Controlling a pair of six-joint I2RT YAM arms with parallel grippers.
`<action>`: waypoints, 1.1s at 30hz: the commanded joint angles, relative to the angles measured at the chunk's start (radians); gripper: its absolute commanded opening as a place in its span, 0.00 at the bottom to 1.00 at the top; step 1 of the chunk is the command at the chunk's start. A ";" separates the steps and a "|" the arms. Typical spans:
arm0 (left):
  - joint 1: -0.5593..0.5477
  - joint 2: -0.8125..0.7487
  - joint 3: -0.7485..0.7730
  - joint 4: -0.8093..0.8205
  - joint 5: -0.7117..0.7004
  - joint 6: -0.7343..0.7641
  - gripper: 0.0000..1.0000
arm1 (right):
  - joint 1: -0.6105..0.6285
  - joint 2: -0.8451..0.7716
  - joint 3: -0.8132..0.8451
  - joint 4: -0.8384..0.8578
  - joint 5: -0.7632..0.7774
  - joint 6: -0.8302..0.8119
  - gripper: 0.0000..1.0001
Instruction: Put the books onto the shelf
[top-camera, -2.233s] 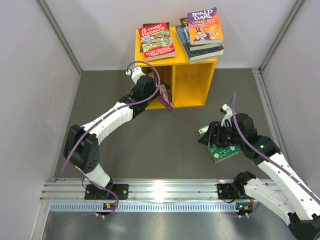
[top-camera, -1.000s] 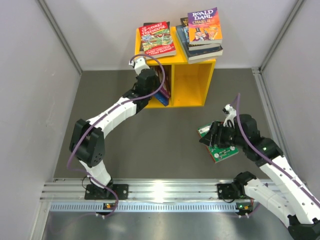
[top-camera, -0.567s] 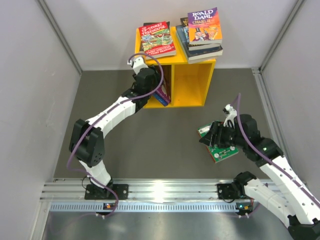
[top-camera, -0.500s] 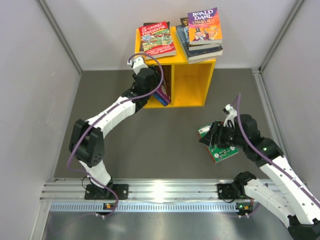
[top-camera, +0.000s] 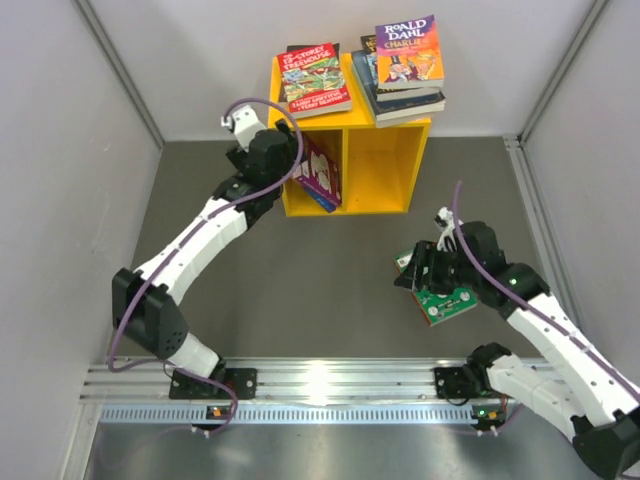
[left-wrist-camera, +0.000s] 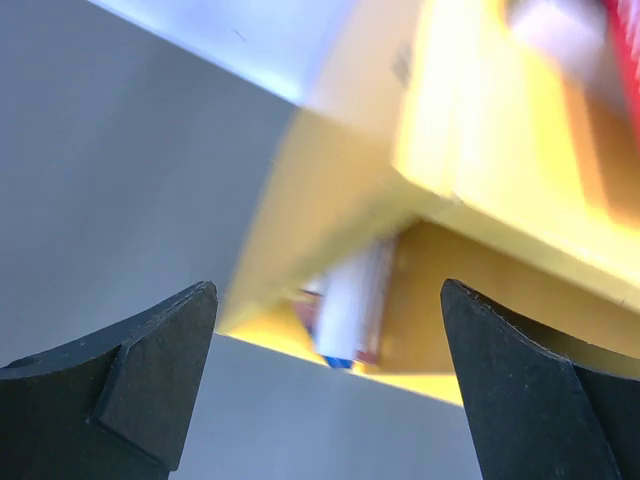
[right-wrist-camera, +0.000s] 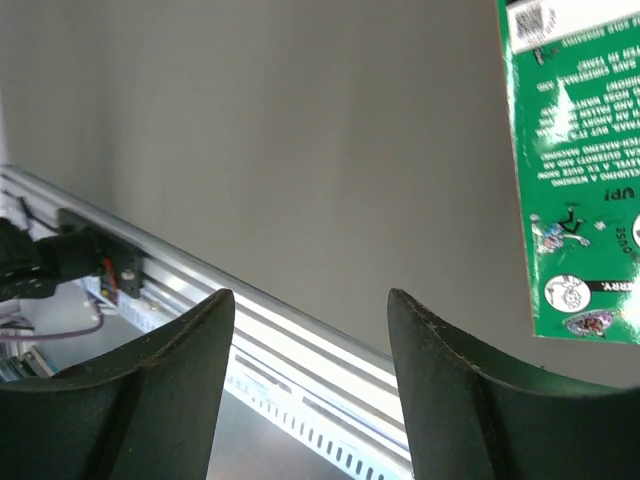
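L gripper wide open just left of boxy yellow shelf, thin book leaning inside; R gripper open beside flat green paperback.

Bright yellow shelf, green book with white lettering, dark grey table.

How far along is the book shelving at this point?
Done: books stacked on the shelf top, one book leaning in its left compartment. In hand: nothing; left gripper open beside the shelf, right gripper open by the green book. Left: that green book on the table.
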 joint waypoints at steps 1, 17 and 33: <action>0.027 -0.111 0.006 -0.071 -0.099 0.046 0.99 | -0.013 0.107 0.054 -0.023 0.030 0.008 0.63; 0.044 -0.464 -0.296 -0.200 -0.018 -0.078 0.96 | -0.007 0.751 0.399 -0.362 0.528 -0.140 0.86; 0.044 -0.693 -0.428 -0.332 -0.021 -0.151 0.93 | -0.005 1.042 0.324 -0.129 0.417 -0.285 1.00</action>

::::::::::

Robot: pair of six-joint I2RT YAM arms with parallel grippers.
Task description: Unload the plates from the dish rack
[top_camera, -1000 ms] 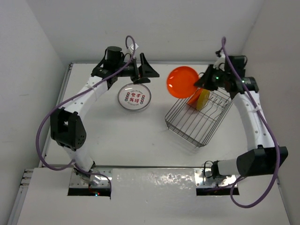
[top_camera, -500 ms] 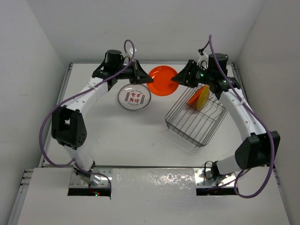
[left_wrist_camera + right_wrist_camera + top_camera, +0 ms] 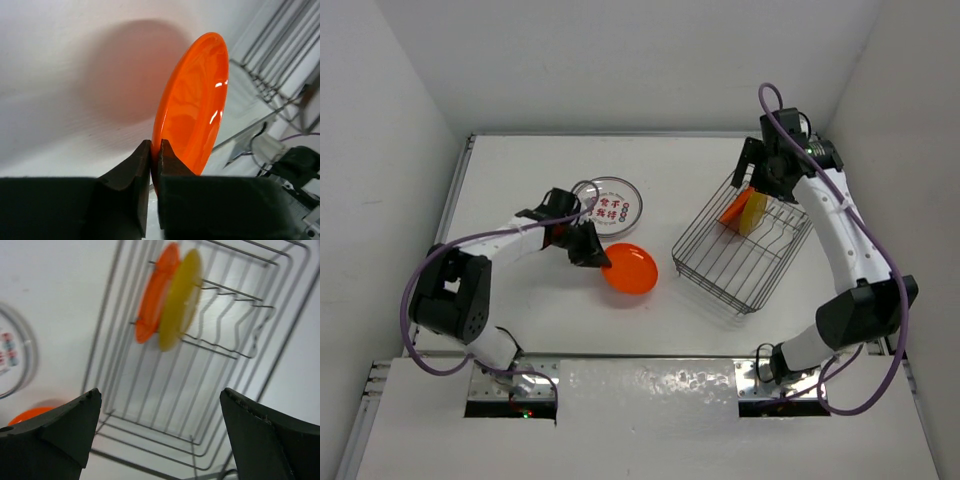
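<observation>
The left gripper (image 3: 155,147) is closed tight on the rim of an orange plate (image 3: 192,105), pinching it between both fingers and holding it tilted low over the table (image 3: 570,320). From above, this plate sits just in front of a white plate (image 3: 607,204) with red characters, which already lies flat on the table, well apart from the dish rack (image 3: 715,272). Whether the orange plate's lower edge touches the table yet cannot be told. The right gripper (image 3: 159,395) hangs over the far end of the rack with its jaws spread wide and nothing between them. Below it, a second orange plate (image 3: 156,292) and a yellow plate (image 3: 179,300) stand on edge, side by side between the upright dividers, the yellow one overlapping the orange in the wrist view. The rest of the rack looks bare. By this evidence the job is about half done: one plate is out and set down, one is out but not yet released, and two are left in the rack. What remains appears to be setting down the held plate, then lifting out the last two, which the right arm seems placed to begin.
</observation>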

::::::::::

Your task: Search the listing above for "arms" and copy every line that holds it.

Response to the task:
Controlling a pair of six-joint I2RT YAM arms with parallel grippers.
`<action>`: waypoints, 1.1s at 30hz: the commanded joint angles, relative to the angles measured at the chunk's start (radians); gripper: its absolute commanded opening as a place in its span, 0.00 at the bottom to 1.00 at the top; step 1 of the chunk is the command at the chunk's start. A ";" separates the steps and a "|" the arms. Typical spans:
Robot: pair of six-joint I2RT YAM arms with parallel grippers.

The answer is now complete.